## ABOUT THIS TASK
Stop after the line containing "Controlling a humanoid"; retype every line of the data before it exactly, starting from the first.

## EXERCISE DATA
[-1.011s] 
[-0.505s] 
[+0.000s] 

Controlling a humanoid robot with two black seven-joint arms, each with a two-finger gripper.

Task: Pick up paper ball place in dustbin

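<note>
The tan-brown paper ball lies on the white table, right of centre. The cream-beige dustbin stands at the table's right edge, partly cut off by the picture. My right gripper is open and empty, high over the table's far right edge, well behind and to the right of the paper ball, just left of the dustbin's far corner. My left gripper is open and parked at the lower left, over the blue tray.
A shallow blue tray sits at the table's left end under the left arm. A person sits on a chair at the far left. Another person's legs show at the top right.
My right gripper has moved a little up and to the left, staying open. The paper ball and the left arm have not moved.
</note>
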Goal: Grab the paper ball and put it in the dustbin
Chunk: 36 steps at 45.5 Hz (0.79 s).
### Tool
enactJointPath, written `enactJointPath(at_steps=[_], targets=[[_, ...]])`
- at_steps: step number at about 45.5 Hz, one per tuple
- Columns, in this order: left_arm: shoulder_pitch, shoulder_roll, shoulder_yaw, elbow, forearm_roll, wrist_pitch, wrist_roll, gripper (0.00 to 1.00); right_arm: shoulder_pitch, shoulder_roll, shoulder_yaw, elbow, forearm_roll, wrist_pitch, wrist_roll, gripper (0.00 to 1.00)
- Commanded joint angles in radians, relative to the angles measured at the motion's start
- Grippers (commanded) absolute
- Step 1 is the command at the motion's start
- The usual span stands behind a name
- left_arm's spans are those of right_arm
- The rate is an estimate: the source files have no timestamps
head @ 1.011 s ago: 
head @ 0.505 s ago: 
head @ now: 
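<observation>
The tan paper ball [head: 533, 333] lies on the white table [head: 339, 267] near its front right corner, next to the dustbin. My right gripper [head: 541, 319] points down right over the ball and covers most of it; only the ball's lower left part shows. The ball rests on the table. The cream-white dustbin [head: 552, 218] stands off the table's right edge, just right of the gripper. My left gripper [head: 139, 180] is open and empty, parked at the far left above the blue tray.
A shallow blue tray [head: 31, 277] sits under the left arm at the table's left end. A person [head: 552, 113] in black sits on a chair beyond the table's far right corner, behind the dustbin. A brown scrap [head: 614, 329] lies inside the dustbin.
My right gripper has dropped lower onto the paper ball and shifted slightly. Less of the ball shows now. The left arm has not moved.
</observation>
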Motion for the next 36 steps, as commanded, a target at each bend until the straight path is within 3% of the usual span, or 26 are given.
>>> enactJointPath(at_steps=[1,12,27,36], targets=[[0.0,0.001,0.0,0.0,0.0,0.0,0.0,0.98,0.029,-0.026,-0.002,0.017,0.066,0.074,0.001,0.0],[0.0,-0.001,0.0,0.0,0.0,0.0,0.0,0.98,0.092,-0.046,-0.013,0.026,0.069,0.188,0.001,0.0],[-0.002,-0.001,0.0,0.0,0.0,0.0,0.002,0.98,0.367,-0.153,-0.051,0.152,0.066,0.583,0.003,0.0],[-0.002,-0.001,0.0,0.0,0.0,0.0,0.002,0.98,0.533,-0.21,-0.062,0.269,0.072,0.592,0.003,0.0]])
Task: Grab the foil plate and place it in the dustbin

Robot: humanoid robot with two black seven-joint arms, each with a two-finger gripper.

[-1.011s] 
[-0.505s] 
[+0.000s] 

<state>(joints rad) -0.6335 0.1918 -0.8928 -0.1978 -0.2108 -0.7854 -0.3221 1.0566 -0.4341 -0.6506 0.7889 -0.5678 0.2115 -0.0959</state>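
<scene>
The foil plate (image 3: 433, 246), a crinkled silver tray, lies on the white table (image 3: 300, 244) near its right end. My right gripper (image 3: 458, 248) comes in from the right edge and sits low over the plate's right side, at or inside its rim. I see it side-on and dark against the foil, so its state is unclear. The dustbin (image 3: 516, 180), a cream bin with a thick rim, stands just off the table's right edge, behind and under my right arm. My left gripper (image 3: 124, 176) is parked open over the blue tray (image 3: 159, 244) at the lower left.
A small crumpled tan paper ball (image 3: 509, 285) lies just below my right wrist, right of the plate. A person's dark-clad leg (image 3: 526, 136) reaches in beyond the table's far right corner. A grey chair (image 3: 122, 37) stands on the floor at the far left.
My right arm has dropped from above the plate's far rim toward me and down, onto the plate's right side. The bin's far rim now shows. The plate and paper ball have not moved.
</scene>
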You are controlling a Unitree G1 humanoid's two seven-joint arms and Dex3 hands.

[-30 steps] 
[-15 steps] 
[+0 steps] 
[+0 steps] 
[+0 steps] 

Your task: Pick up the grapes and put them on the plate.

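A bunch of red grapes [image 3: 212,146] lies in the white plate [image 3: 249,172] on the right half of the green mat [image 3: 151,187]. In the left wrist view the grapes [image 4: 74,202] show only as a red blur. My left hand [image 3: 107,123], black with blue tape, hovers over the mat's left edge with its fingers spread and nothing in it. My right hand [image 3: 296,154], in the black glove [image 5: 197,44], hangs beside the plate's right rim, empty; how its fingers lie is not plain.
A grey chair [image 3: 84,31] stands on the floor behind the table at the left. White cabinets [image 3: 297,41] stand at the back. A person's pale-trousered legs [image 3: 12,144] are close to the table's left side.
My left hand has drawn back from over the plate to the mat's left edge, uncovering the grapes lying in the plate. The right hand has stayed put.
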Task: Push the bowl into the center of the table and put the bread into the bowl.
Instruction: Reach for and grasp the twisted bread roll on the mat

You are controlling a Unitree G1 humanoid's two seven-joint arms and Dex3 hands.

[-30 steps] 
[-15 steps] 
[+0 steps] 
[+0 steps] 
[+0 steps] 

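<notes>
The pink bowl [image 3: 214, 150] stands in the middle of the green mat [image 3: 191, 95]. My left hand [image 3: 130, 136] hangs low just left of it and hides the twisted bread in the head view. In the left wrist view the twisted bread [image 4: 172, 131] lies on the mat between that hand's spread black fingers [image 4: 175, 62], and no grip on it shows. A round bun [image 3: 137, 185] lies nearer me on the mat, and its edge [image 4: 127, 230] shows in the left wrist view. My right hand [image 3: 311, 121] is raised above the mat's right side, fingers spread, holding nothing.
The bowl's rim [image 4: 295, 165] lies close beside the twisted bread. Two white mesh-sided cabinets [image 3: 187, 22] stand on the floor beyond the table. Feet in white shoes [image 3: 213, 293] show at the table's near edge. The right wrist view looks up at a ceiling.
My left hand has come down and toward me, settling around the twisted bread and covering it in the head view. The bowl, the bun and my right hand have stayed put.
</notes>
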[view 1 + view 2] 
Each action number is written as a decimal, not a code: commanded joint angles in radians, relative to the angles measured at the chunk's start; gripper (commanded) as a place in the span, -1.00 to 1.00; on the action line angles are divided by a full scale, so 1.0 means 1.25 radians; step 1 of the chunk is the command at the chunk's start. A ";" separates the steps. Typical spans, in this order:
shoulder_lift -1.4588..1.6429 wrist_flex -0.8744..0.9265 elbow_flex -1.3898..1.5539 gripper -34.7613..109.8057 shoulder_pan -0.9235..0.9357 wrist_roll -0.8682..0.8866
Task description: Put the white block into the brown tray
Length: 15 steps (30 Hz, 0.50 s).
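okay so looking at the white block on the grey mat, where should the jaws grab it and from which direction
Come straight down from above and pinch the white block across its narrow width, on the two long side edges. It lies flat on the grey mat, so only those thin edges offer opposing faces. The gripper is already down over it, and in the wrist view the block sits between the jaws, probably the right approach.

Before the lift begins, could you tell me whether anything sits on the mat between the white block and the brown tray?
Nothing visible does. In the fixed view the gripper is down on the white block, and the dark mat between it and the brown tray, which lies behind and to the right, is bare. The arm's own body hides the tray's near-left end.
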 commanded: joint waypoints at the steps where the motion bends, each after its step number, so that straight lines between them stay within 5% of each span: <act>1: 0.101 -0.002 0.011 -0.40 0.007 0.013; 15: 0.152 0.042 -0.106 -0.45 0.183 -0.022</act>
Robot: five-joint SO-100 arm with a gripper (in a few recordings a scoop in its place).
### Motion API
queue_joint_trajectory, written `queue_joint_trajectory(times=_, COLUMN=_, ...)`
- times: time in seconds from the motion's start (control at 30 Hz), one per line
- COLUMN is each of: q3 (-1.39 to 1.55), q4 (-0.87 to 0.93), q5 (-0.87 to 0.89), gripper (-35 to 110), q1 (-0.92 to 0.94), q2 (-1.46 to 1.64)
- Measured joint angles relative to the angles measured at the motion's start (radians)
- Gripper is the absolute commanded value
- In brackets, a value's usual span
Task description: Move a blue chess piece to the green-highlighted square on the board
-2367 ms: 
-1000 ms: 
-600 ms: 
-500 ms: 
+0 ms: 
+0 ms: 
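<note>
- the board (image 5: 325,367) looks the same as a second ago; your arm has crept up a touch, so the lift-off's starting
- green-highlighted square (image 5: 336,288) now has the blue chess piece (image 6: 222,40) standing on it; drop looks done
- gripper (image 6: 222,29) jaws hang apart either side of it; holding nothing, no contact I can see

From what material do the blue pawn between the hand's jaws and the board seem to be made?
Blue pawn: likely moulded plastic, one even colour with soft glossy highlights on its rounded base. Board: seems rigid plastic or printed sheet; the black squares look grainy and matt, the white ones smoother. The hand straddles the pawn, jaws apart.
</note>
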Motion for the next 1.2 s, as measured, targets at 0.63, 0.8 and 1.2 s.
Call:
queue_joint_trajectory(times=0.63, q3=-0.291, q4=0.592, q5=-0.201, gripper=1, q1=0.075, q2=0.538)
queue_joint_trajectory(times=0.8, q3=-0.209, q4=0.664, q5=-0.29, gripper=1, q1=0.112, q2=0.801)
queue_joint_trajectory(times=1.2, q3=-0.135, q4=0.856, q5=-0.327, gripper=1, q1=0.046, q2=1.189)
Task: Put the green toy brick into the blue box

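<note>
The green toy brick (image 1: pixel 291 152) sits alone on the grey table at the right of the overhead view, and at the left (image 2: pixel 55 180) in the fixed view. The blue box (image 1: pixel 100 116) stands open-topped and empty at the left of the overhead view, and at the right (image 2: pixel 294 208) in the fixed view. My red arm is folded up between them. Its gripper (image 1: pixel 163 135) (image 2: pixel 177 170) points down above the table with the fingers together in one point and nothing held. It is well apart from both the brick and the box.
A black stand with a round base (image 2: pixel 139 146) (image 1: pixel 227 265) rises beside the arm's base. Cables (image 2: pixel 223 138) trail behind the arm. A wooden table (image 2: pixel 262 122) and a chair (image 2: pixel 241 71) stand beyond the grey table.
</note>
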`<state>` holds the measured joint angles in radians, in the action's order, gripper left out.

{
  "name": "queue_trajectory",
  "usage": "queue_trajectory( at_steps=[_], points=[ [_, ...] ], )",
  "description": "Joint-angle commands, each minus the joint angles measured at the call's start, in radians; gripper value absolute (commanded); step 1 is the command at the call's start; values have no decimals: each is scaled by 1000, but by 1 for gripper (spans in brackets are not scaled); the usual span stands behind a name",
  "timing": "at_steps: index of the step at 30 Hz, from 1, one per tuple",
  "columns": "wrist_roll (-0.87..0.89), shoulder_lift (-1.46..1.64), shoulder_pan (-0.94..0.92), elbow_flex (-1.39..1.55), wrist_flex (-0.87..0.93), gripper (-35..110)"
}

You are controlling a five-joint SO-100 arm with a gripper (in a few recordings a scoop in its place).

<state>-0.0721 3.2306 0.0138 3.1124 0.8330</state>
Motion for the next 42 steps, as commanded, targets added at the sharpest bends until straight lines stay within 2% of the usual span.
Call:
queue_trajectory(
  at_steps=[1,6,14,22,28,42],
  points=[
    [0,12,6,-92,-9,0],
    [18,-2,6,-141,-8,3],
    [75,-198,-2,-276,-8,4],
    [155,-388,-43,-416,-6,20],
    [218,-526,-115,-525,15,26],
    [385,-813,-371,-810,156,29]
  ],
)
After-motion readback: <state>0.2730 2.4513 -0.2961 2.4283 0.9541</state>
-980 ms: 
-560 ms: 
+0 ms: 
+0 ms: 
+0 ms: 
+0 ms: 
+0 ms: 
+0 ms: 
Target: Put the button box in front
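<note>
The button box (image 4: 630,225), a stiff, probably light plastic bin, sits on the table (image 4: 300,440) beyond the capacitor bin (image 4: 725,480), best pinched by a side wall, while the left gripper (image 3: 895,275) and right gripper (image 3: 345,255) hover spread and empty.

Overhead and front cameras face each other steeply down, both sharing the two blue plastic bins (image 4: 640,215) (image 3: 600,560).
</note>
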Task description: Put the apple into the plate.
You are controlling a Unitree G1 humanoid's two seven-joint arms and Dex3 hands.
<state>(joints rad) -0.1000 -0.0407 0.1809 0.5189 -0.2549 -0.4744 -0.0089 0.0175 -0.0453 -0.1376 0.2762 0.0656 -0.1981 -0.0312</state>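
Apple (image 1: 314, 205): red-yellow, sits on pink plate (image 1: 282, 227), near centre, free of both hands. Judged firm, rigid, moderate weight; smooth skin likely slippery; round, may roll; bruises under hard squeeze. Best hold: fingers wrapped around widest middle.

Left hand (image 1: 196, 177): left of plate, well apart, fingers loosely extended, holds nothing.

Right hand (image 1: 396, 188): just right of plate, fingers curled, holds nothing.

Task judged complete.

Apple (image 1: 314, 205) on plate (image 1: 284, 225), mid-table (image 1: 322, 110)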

## RESPONSE TO THE TASK
[-1.011s] 
[-0.505s] 
[+0.000s] 

Controlling a humanoid robot with two black seven-joint arms, each with a two-finger gripper.

The output is finished, and nothing else is needed.